*** Opening Supplied data ***

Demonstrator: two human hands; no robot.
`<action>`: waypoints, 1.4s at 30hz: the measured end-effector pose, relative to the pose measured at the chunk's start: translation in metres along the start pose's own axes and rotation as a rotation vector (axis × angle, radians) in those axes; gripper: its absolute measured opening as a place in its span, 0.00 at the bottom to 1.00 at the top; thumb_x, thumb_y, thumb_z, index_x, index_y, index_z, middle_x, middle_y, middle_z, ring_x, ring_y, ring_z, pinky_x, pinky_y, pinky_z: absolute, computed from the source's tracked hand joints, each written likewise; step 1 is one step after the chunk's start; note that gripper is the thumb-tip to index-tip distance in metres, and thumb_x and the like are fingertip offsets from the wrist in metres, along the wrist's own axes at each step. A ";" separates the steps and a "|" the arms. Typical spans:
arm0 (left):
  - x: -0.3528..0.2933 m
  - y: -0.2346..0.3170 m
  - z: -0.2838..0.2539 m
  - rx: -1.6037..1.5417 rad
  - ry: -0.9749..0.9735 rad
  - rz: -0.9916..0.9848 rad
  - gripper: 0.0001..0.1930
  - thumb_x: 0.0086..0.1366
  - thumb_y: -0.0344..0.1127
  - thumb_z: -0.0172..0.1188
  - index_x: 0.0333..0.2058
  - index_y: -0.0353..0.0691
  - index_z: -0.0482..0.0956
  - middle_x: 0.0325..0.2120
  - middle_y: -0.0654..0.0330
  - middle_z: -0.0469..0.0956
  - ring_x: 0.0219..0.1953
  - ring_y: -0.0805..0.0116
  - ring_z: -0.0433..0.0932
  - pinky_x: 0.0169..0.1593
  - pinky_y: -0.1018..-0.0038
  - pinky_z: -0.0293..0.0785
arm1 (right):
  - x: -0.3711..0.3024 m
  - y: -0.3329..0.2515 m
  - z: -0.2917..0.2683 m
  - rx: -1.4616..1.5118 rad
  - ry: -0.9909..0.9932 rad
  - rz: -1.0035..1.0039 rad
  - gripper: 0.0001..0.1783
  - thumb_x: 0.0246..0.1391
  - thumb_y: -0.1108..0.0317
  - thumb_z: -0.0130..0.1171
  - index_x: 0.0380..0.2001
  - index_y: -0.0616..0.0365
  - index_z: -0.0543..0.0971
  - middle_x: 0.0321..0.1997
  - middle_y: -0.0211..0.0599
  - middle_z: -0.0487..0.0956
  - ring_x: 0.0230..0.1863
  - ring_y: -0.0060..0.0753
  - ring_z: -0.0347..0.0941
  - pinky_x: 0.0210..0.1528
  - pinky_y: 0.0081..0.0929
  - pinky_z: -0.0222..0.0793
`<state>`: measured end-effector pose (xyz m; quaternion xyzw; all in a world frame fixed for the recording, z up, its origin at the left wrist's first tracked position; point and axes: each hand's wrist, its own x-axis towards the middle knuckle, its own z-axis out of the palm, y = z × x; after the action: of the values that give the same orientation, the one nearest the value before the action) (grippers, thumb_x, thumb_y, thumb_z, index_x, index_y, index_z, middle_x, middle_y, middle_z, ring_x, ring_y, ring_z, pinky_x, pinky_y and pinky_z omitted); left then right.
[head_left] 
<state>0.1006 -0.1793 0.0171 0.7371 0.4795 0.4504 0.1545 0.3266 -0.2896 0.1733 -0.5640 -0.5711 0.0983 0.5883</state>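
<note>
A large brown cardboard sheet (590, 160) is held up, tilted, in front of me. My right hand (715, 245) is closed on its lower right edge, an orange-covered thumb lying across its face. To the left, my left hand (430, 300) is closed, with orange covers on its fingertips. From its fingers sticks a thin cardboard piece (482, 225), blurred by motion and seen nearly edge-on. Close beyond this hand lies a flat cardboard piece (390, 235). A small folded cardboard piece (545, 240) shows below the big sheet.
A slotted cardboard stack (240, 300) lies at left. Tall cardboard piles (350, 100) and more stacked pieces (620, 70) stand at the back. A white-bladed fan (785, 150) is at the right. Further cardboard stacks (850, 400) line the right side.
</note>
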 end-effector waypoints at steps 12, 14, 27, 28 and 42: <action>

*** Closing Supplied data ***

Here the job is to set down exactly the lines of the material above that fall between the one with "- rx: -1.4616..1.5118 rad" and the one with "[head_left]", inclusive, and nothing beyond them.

> **Answer box**
  - rx: -1.4616..1.5118 rad
  - ry: -0.9909..0.9932 rad
  - rz: -1.0035..1.0039 rad
  - gripper: 0.0001..0.1783
  - thumb_x: 0.0246..0.1391
  - thumb_y: -0.1108..0.0317
  - thumb_z: -0.0130..0.1171
  - index_x: 0.0380..0.2001
  - index_y: -0.0616..0.0365
  - index_z: -0.0543..0.0971
  - middle_x: 0.0321..0.1997
  - middle_y: -0.0211..0.0599
  - middle_z: -0.0487..0.0956
  - ring_x: 0.0230..0.1863
  - ring_y: -0.0060..0.0753
  - ring_z: -0.0347..0.0941
  - pinky_x: 0.0210..0.1528
  - pinky_y: 0.0081..0.0929
  - pinky_z: -0.0222..0.0793
`<state>`: measured end-effector pose (xyz m; quaternion xyzw; all in a world frame fixed for the recording, z up, its origin at the left wrist's first tracked position; point and axes: each hand's wrist, its own x-axis towards the middle knuckle, its own z-axis out of the palm, y = z × x; after the action: of the values that give the same orientation, the one nearest the value before the action) (grippers, thumb_x, thumb_y, thumb_z, index_x, index_y, index_z, middle_x, middle_y, middle_z, ring_x, ring_y, ring_z, pinky_x, pinky_y and pinky_z omitted); left then right.
[head_left] 

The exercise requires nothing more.